What you have to do >> Of all the entries below, retype only the lines from the one with "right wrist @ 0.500" through the one with "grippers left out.", exactly as they appear.

Records >>
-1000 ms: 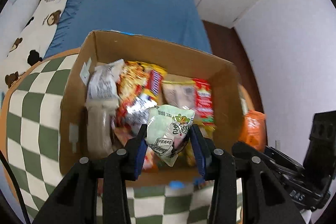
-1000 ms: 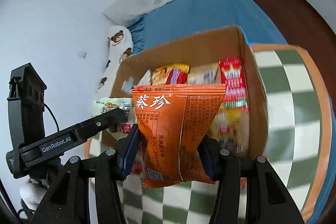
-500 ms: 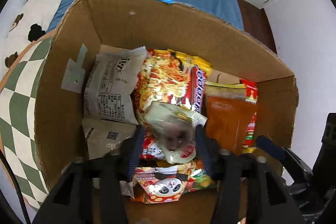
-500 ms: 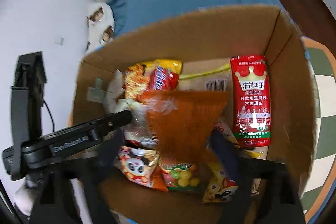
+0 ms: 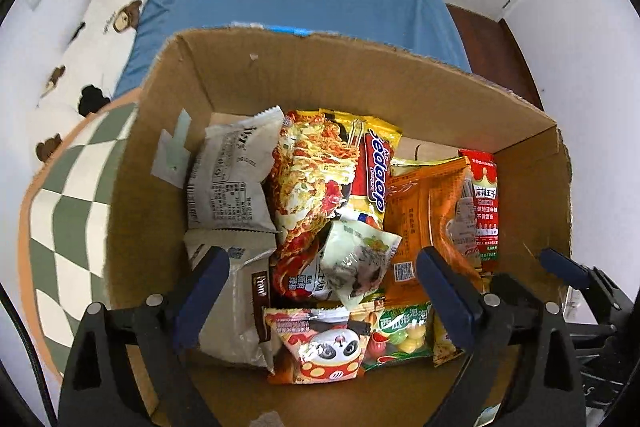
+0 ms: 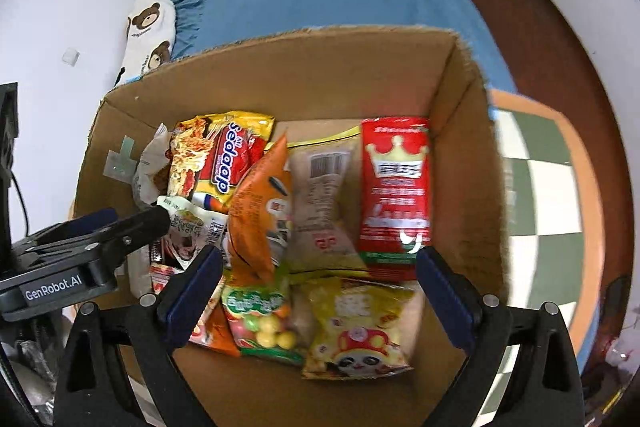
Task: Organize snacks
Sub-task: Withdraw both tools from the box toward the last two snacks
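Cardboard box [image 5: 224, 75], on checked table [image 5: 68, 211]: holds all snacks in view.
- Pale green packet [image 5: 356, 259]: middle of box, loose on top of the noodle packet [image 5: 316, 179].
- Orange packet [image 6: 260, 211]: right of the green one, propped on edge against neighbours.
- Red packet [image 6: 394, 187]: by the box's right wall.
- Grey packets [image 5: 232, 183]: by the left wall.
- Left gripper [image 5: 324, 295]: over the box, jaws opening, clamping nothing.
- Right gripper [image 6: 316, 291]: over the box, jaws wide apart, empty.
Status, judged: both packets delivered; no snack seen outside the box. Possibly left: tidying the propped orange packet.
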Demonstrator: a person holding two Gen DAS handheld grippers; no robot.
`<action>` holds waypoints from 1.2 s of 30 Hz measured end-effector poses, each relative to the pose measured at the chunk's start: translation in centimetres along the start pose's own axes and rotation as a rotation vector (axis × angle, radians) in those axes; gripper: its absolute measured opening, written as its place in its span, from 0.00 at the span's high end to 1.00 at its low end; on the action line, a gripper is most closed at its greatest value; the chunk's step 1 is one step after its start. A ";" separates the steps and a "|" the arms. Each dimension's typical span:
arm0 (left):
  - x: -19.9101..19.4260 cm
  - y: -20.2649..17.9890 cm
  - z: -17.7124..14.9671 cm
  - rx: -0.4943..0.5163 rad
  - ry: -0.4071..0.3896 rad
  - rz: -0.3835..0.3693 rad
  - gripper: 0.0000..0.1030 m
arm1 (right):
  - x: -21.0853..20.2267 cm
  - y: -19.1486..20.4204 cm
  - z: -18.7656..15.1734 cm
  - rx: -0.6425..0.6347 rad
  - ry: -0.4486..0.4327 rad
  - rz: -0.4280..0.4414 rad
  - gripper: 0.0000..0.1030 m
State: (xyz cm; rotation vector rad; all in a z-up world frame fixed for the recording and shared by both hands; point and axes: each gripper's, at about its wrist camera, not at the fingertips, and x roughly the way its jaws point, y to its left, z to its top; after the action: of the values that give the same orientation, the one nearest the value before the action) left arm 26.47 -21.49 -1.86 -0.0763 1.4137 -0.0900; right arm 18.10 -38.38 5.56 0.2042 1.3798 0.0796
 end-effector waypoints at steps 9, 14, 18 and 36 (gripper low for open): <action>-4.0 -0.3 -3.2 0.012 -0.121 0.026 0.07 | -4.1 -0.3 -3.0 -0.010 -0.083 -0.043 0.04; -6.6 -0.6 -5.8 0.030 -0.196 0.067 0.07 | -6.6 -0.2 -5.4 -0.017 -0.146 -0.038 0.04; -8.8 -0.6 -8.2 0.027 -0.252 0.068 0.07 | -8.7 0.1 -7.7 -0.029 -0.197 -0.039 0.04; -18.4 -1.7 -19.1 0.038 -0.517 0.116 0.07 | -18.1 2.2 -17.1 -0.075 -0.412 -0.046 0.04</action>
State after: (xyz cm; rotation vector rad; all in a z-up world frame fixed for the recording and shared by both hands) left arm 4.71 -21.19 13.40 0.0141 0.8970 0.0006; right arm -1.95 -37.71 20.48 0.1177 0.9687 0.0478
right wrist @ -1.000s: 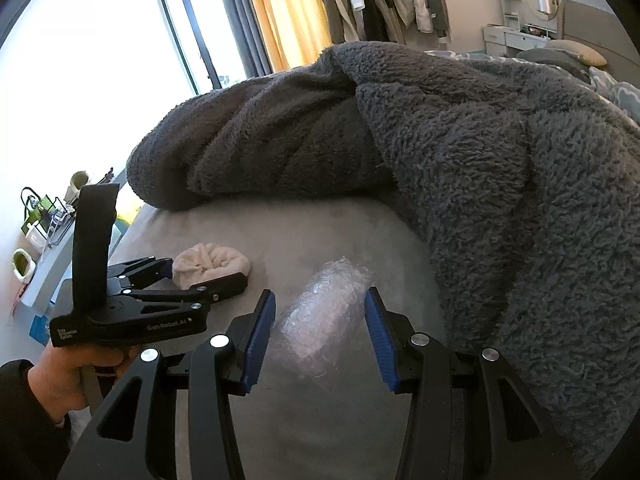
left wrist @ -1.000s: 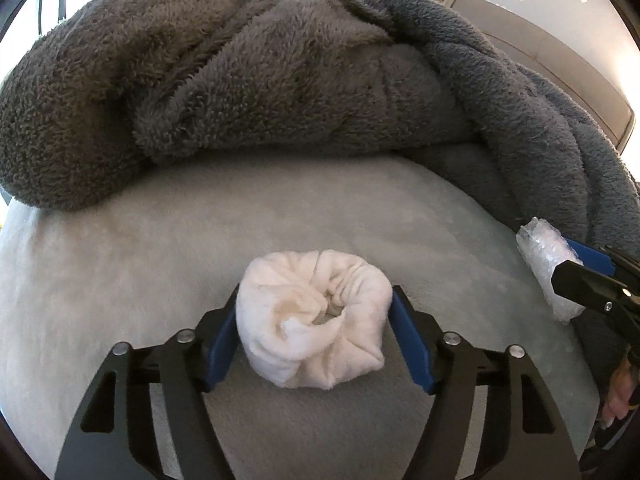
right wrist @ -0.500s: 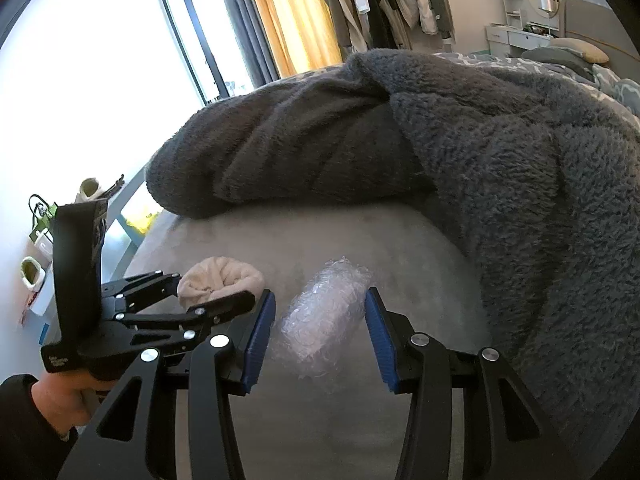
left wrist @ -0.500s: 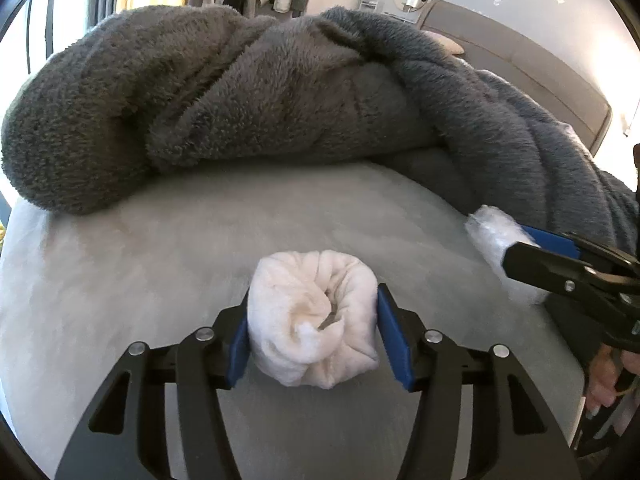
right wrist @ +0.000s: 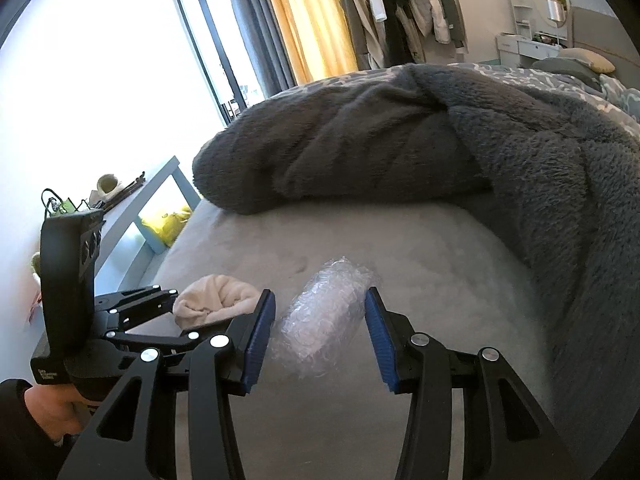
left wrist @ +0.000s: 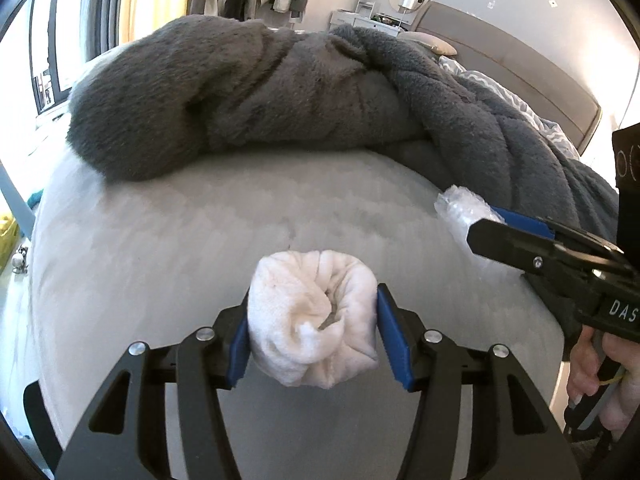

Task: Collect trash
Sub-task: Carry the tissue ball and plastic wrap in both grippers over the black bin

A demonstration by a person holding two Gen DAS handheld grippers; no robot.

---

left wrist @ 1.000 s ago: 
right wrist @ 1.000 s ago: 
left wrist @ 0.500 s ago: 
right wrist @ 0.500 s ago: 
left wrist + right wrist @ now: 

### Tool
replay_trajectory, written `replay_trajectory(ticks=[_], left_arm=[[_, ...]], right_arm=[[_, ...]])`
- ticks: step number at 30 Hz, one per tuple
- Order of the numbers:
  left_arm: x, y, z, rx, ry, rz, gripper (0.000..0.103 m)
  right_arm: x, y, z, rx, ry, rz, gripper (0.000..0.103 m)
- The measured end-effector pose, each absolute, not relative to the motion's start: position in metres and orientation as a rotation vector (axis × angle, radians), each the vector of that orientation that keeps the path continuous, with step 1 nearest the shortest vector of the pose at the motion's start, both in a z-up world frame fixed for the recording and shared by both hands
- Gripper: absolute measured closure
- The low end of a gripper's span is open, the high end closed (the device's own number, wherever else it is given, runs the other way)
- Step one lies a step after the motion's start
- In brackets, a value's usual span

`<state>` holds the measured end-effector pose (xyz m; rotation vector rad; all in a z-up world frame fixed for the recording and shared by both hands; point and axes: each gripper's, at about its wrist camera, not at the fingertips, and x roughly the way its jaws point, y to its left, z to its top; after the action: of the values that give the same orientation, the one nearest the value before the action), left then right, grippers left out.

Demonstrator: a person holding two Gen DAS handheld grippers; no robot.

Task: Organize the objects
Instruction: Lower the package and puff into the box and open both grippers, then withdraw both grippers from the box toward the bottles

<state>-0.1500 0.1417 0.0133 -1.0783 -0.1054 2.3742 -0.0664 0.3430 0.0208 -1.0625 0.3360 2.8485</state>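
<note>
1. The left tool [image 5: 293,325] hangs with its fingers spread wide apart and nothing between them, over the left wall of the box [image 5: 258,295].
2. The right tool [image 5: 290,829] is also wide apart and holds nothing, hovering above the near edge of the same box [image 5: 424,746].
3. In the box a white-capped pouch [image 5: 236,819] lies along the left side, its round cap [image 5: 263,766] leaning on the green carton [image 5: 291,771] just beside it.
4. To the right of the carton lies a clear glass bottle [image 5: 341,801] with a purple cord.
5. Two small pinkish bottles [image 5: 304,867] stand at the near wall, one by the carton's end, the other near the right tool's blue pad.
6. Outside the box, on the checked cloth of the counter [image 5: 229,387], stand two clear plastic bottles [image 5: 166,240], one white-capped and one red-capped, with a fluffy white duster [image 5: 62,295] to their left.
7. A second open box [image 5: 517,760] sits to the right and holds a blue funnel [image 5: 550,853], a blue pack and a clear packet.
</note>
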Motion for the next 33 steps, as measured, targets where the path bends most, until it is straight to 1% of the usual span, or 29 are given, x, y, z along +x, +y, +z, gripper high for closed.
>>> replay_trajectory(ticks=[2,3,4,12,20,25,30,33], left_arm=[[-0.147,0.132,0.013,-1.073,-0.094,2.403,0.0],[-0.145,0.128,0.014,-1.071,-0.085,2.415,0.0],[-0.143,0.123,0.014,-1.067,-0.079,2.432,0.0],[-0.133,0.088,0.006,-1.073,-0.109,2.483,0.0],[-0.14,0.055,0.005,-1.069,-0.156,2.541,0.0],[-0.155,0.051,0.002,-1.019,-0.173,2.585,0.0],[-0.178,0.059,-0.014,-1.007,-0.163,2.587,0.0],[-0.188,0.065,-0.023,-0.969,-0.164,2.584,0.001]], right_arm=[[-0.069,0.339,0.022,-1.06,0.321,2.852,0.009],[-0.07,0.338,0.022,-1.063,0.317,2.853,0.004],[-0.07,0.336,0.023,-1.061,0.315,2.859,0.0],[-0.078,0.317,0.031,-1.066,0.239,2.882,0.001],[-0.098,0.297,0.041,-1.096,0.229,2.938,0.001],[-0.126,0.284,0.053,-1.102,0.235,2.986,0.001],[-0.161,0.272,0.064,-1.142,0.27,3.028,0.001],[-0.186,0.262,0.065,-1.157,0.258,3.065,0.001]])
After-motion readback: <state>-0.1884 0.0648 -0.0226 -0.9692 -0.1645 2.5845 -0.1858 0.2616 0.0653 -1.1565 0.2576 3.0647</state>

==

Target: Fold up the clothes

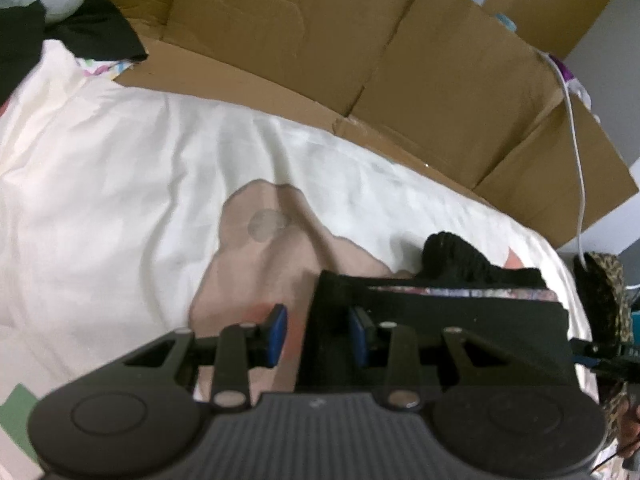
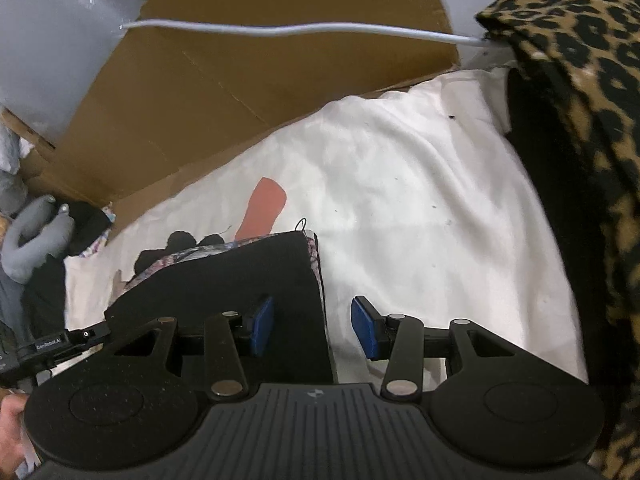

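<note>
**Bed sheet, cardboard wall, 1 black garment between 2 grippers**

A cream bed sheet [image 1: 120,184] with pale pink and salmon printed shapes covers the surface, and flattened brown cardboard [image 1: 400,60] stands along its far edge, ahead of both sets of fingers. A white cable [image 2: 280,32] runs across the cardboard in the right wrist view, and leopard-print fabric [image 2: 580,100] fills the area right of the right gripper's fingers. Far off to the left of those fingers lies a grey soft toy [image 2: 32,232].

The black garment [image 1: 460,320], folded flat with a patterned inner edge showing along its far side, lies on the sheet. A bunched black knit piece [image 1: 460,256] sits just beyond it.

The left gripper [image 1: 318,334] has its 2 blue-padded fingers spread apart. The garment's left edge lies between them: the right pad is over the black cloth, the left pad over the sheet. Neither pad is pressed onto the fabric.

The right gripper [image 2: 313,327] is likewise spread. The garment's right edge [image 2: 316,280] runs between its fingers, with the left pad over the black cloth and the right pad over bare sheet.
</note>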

Written response >>
right wrist @ 0.500 s ago: 
left wrist + right wrist @ now: 

### Tool
replay_trajectory, written `replay_trajectory(ticks=[_], left_arm=[[_, ...]], right_arm=[[_, ...]])`
- ticks: step number at 30 Hz, one per tuple
- Order of the numbers:
  left_arm: x, y, z, rx, ry, rz, gripper (0.000..0.103 m)
  right_arm: x, y, z, rx, ry, rz, gripper (0.000..0.103 m)
- The measured end-effector pose, each absolute, not relative to the motion's start: position in metres and orientation as a rotation vector (axis × angle, radians), each the vector of that orientation that keeps the path continuous, with step 1 nearest the shortest vector of the pose at the motion's start, both in a z-up world frame fixed for the recording and shared by both hands
- Gripper: absolute measured closure
- The low end of a gripper's span is open, the high end closed (the device's own number, wherever else it is given, runs the other way)
- Step one lies a step after the motion's start
- In brackets, a value's usual span

`<state>` holds the measured end-effector pose (xyz m; rotation vector rad; all in a z-up world frame fixed for the recording and shared by both hands; point and axes: each gripper's, at about its wrist camera, not at the fingertips, and x roughly the way its jaws point, y to its left, z to its top; after the action: of the values that give the same orientation, the one nearest the value before the action), left then right, grippers left out.

Nothing more belongs to this answer.